As is typical with AI tools, the results can be slightly unpredictable. The initial prompt didn’t include the necessary flags --cli-binary-format raw-in-base64-out
to avoid an Invalid base64
error with AWS CLI version 2 (note the earlier example added it automatically without additional prompting). This unpredictability can be a weakness of AI-based tools. However, when I received the error, all I needed to do was tweak the prompt and it was fixed. I didn’t need to search for the answer and dig through search results to find it – something I’ve done before for this exact problem. So, this can also be seen a strength of AI based tools, allowing you to tell it to ask it to solve a problem you might encounter for you.

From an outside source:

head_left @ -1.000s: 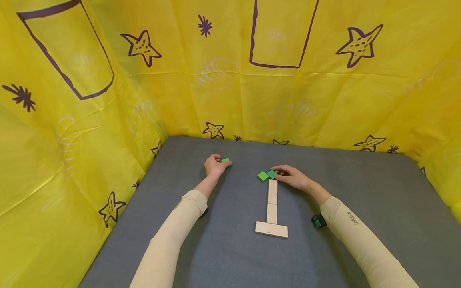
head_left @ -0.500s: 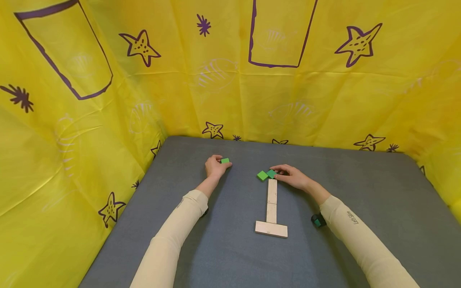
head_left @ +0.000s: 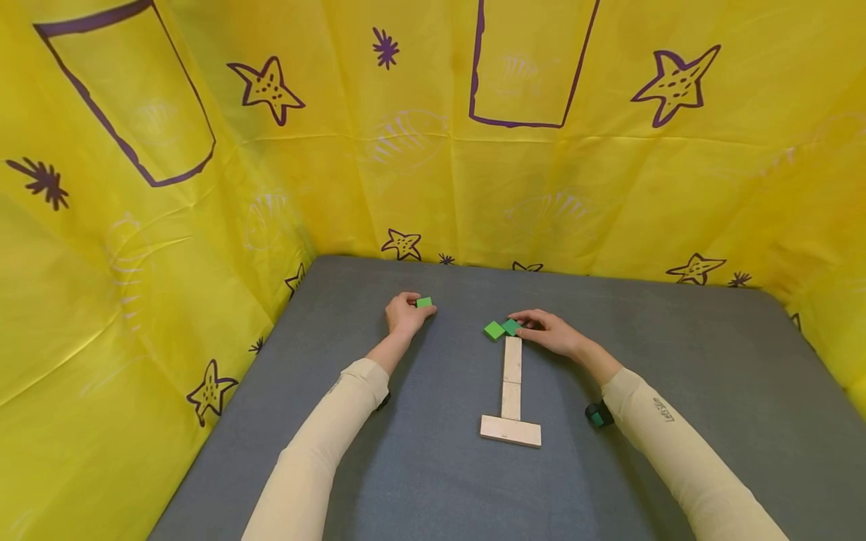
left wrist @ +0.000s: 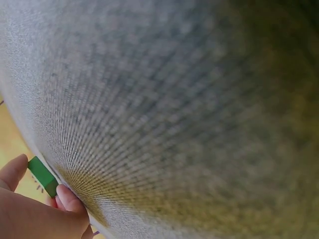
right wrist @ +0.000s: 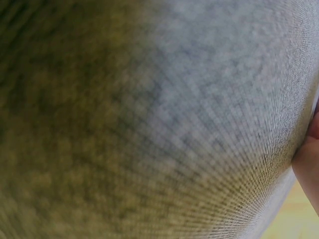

In one final test, I wanted to see if it could do something even more complex and get the name of the function for me before invoking it. Here’s the prompt:
Get a list of available lambdas and then choose the one where the name of the lambda the contains idempotencyFunction and then invoke that lambda with the JSON payload from the local file payload.json and export it to output.txt. Avoid base64 errors. Use awslocal instead of aws
This almost worked out-of-the-box. Here’s the command it provided:
awslocal lambda list-functions --query "Functions[?FunctionName.contains(@, 'idempotencyFunction')].FunctionArn" --output text | xargs -I{} awslocal lambda invoke --function-name {} --payload file://payload.json --cli-binary-format raw output.txt
Executing that command as is returns:
--cli-binary-format: Invalid choice, valid choices are:
base64 | raw-in-base64-out
Again, generative AI tends to be imperfect. The fix in this case is easy (change raw
to raw-in-base64-out
), but it’s worth noting as there is a chance for more potentially destructive mistakes. Always proceed with caution. Testing against LocalStack first can help prevent any damage.
Anything else?
Alternatively, I could have used Q to help me debug the problem via chat if I was unable to tweak my prompt to get the correct solution. I’d start a chat session with q chat
and then I could ask it how to fix an Invalid base64
error when invoking a Lambda. You can even pass in the shell history, among other data, to inform your chat. This will, of course, give me a much more verbose set of solutions and explanations, which could be helpful context in some situations.
While we’ve covered the main usage of Q for the Command Line there are a lot of additional options for you to explore in the Q dashboard. Also, while I have focused on using Q for AWS CLI and LocalStack’s awslocal
, it is not limited to assisting with AWS-specific CLI commands and can be an incredibly helpful assistant to all of your command line work.